** Data below follows **

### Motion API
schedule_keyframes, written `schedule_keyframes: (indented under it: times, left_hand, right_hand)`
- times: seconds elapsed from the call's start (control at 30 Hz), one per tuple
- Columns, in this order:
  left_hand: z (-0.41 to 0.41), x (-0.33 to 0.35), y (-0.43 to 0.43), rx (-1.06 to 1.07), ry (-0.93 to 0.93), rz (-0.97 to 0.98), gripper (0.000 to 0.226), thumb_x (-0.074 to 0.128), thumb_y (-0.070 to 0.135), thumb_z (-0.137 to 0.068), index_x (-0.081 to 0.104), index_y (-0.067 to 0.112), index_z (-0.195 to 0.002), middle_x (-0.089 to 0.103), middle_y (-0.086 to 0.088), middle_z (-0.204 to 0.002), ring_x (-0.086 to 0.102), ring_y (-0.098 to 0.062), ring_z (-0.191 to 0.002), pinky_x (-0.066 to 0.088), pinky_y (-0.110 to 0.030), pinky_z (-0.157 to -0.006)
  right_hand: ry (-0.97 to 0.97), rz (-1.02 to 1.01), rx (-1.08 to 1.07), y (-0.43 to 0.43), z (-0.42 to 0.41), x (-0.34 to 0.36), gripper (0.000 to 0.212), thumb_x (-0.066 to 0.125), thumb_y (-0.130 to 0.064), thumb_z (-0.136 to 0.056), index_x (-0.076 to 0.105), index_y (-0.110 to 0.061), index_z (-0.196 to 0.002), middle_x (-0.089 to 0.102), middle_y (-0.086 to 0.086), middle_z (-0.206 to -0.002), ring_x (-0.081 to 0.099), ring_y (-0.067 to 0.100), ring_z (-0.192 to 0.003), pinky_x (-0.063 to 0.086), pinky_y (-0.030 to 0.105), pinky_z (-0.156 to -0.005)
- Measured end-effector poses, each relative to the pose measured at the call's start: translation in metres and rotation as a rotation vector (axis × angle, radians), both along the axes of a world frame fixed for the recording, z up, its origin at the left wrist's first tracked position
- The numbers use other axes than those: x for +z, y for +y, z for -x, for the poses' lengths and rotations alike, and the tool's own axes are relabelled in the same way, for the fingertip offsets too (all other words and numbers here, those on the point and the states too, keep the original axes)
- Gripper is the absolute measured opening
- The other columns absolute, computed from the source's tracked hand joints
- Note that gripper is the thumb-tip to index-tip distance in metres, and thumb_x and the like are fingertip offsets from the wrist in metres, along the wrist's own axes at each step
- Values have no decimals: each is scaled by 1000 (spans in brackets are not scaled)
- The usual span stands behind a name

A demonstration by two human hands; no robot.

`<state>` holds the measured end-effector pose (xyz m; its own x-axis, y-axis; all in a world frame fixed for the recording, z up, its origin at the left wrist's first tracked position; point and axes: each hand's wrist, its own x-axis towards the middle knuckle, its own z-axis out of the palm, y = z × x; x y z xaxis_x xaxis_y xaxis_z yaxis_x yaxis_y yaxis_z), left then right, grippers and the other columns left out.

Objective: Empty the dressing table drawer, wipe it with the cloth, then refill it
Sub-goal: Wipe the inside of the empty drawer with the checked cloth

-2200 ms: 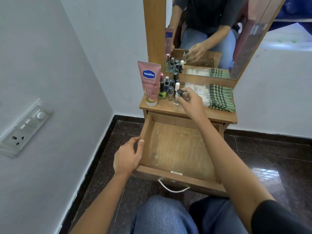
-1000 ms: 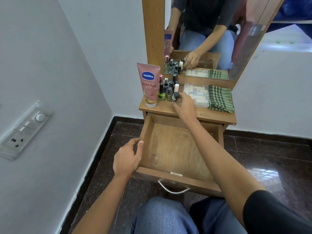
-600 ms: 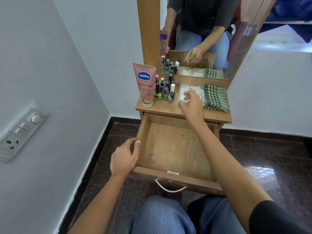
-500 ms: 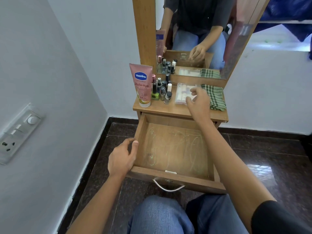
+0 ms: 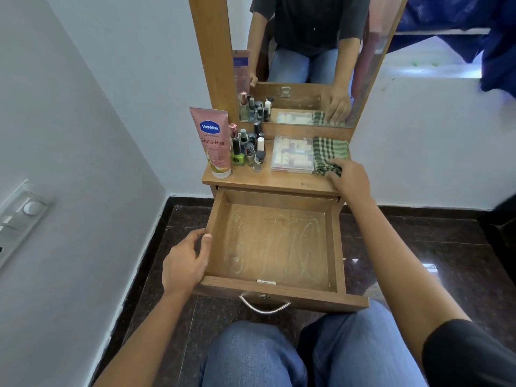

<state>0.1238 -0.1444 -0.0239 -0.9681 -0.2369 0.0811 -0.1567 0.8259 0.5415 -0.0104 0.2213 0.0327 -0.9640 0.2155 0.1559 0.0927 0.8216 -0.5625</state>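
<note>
My right hand [image 5: 349, 180] lands on the green checked cloth [image 5: 328, 155], right of centre on the worktop [image 5: 268, 181]; fingers curling, grip not closed. Left hand [image 5: 185, 263] steadies the empty drawer [image 5: 279, 247] (pinch a full fold).

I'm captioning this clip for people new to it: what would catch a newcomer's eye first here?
Probably the open drawer in the centre, empty, its wooden bottom streaked with pale smears, the left hand gripping its left wall. Next, the tall pink Vaseline tube standing on the tabletop's left beside a cluster of small bottles. At the right, the right hand rests on the green checked cloth.
</note>
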Motion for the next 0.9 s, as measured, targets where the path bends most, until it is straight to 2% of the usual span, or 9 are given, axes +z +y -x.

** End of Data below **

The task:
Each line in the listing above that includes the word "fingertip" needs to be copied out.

Result for this task:
- The numbers use other axes than those: x for +z, y for +y, z for -x, for the poses' lengths and rotations alike, and the tool's own axes are relabelled in the same way, for the fingertip offsets too (all other words and numbers here, those on the point and the states too, keep the original axes)
- Note that gripper is the thumb-tip to index-tip distance in metres, and thumb_x and the like are fingertip offsets from the wrist in metres, along the wrist's own axes at each step

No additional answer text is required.